### Exercise aim:
Could you restate word for word the lines running from the one with "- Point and" to the end of the data, both ends included, but without pictures?

= = = = =

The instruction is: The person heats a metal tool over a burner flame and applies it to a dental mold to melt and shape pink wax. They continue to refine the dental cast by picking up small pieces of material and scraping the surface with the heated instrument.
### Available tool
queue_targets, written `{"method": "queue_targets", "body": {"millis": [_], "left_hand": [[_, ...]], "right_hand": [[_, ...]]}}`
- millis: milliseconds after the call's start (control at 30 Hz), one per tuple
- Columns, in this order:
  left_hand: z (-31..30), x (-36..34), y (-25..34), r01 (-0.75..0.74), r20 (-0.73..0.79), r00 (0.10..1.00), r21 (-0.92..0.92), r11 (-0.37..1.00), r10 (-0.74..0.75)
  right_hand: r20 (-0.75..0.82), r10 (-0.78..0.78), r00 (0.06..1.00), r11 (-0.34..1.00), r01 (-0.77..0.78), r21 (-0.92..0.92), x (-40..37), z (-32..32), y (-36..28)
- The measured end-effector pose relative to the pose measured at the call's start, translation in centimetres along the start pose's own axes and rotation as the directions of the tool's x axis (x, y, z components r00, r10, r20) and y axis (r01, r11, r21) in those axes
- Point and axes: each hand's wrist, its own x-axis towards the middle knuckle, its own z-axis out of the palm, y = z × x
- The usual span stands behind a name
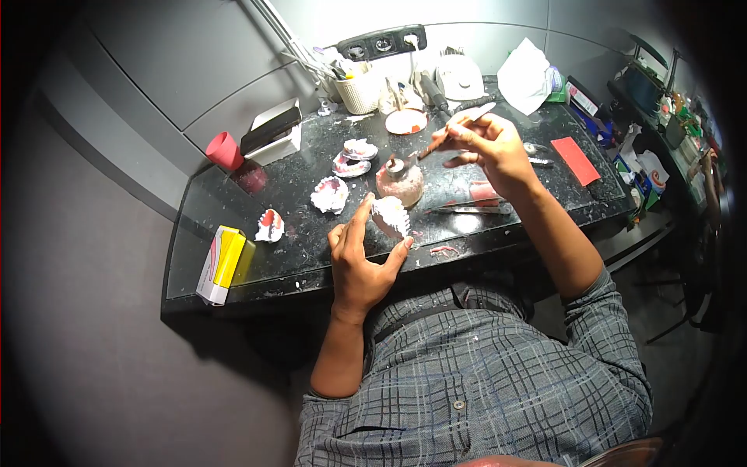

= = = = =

### Your solution:
- Point and axes: each hand's wrist, its own x-axis towards the middle knuckle, its own z-axis out of the palm, y = z × x
- The usual span stands behind a name

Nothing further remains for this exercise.